Mr Stevenson claims this will drive down “unnecessary time in hospital,” as well as prevent and reduce homelessness and poverty.

A Greater Dandenong local Noelene, had to wait up to 12 hours at the Dandenong Hospital ED years back.

She presented to the ED for her daughter who suffers from severe anxiety, depression, complex post-traumatic stress disorder, borderline personality disorder and attention defecit/hyperactivity disorder (ADHD).

She says the wait times themselves add to the anxiety.

“We have a doctor’s clinic that dispense her medications, they are good and she can go to the triage there instead of the hospital if its during opening hours.”

At the age of 24 now, her daughter has been on NDIS for four years now, receiving vital support through the program and its support workers.

Since NDIS, her daughter has progressed significantly now requiring rare attendance to the ED.

A report by the Australian Medical Association (AMA) last year found patients spent seven hours in an ED before being admitted to hospital in 2022-’23.

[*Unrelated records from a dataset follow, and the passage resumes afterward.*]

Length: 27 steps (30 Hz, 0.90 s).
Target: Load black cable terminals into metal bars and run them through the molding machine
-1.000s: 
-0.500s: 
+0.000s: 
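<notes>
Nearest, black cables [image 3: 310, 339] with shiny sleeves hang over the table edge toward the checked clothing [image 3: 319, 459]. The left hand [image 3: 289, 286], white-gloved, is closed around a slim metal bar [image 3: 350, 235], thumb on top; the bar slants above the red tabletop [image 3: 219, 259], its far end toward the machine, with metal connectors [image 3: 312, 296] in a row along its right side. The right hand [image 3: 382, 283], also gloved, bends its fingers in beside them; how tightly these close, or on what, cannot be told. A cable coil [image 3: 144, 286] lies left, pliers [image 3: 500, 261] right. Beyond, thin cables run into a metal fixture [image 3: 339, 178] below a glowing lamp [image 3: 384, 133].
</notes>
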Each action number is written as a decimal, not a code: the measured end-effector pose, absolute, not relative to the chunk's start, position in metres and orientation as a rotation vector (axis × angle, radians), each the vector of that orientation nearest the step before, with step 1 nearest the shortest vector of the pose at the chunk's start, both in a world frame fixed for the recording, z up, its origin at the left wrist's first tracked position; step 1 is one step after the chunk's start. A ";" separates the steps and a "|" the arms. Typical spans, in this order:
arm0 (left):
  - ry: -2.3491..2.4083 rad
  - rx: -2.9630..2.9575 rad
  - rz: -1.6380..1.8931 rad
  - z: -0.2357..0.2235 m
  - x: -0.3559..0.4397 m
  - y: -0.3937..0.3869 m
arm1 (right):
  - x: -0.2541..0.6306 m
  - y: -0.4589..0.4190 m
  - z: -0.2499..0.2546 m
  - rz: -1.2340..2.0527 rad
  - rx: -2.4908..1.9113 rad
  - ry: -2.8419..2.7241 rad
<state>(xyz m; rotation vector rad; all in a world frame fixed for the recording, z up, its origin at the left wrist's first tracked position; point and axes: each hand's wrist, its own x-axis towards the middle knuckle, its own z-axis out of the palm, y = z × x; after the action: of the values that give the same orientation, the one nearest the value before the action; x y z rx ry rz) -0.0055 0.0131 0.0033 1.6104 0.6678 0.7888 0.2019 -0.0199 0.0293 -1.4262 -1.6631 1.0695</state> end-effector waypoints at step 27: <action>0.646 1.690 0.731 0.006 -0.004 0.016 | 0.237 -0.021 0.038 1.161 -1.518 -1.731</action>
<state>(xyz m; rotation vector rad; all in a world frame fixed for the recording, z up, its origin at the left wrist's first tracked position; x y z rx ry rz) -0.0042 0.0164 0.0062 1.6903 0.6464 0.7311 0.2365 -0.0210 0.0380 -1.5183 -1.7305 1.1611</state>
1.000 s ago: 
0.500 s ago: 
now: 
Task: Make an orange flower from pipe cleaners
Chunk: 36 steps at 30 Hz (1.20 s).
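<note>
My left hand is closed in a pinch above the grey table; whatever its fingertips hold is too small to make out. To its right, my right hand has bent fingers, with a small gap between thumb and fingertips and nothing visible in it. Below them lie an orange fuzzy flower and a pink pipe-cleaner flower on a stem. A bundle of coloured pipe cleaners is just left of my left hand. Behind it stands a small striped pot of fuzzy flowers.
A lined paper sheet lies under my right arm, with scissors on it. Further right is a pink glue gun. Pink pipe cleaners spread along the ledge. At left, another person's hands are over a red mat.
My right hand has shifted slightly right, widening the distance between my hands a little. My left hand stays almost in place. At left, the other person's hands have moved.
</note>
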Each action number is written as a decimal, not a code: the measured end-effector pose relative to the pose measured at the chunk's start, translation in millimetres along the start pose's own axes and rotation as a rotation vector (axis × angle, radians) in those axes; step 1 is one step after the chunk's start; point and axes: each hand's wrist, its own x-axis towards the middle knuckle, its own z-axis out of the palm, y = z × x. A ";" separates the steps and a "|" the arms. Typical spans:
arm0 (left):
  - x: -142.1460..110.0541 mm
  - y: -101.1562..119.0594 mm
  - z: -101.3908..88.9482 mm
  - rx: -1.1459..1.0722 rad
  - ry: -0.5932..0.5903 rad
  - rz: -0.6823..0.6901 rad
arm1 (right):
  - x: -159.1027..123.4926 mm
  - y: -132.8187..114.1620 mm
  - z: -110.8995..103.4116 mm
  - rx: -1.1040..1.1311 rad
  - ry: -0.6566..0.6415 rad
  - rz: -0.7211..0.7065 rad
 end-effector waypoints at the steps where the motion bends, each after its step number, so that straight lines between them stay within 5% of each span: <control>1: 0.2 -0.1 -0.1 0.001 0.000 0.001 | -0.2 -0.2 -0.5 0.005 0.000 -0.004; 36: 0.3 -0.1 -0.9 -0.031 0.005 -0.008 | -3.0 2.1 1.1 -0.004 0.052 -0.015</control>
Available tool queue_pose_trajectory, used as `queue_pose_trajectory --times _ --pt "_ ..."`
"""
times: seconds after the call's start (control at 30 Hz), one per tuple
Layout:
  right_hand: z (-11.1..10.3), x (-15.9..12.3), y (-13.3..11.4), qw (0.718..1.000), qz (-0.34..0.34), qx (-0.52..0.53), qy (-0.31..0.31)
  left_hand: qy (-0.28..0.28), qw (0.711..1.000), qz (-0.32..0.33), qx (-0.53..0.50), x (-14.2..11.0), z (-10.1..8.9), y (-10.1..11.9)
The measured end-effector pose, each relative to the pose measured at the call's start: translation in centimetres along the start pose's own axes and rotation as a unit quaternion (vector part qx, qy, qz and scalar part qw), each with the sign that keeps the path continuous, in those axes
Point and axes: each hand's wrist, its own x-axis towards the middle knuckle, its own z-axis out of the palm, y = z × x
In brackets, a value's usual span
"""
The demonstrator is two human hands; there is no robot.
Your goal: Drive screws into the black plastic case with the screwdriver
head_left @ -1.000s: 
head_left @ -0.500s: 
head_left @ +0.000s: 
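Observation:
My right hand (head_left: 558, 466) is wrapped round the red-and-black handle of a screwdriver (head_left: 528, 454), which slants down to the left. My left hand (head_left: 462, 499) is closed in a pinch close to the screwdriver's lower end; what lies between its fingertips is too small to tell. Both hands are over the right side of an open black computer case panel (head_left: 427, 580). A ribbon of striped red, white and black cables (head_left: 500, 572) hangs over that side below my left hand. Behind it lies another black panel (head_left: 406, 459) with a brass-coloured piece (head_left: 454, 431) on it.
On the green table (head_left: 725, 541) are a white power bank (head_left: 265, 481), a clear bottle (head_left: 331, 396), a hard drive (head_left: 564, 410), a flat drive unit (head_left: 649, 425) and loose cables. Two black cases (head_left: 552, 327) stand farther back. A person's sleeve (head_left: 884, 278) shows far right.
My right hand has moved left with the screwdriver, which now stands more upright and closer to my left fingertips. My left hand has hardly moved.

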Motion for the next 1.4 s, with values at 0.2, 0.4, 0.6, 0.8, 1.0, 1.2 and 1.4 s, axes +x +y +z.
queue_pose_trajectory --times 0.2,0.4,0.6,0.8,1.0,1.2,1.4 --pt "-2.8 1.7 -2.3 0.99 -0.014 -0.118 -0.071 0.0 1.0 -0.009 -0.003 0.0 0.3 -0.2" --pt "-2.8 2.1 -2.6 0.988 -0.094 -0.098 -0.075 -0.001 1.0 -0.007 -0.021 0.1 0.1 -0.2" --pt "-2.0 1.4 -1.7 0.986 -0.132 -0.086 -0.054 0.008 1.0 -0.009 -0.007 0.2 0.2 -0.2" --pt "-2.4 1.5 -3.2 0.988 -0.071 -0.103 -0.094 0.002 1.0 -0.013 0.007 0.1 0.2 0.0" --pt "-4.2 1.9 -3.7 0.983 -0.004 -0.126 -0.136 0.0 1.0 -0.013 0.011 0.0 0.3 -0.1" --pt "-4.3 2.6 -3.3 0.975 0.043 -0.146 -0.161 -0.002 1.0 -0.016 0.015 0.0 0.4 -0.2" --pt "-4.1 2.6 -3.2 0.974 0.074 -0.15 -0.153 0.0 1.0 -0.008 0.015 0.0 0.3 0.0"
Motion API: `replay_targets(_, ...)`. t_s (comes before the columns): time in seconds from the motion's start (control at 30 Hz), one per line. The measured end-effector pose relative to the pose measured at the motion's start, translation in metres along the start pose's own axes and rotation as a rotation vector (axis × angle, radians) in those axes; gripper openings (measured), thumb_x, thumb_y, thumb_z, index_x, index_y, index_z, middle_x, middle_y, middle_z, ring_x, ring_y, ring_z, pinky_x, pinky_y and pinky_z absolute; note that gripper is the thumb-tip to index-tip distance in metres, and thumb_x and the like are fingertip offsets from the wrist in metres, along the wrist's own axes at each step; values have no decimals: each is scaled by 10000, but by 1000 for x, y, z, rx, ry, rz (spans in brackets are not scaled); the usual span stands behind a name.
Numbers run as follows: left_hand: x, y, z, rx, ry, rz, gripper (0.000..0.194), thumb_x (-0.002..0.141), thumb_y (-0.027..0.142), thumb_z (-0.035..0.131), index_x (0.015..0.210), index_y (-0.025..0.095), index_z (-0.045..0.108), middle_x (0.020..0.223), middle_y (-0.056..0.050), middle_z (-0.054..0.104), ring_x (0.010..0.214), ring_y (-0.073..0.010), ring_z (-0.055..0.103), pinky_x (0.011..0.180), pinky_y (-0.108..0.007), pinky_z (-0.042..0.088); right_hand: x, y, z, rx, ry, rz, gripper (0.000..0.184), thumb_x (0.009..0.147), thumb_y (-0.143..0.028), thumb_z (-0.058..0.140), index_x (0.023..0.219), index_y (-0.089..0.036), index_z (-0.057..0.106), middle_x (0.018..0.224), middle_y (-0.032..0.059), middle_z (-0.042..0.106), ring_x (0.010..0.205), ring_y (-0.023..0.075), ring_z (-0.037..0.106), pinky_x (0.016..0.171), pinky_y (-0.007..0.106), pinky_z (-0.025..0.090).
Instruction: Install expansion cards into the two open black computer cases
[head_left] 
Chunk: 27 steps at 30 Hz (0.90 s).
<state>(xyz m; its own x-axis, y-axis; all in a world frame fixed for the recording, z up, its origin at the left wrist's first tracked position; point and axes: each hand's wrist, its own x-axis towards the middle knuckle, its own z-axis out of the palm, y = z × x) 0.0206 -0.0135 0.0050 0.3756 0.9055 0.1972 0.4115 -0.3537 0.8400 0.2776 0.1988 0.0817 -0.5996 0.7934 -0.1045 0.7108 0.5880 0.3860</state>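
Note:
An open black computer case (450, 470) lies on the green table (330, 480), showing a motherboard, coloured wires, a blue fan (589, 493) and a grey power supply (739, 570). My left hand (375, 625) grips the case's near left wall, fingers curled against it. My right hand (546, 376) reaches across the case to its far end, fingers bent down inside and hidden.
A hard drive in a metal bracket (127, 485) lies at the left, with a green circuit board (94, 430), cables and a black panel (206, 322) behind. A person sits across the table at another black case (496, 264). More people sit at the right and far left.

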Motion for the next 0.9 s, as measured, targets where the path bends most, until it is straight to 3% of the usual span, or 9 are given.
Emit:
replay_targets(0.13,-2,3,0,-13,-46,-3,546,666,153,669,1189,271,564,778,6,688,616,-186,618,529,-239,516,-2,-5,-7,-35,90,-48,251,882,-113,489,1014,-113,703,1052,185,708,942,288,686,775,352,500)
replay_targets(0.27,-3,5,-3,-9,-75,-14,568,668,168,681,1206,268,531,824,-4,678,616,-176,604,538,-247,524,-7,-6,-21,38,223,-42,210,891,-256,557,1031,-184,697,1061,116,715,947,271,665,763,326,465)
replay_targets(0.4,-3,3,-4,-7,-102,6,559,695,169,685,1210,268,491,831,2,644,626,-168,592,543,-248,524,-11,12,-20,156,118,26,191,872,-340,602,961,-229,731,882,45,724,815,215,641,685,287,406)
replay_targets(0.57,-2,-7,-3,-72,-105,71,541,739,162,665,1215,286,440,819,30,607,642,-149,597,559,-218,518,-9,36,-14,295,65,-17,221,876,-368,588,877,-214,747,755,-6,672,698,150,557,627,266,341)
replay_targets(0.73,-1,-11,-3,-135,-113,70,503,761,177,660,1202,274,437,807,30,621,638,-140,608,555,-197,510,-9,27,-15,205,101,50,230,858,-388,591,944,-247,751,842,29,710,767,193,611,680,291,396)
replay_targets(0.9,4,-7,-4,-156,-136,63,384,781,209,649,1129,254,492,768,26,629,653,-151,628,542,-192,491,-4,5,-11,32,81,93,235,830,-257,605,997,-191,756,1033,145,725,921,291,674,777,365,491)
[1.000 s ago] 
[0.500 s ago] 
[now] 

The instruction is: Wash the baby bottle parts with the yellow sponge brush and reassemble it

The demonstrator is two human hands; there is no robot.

The report, ‘Public hospital report card: mental health edition’ found the mental health system is in crisis with longer wait times, reduced services, increase in mental health severity and patients requiring urgent attention has more than doubled.

It reveals the multiple strains on public hospitals as “record high waiting times and record low per-person bed capacity” replicated in mental health wards with only 27 beds per 100,000 Australians.

That is identified as the lowest per-person capacity figure on record.

Ten per cent of patients spent more than 23 hours waiting, it found.

MIFA advocated for stronger connection between the community and people facing mental health issues this World Mental Health Day on Friday, October 10.

Monash Health, which operates Dandenong Hospital, was contacted for comment.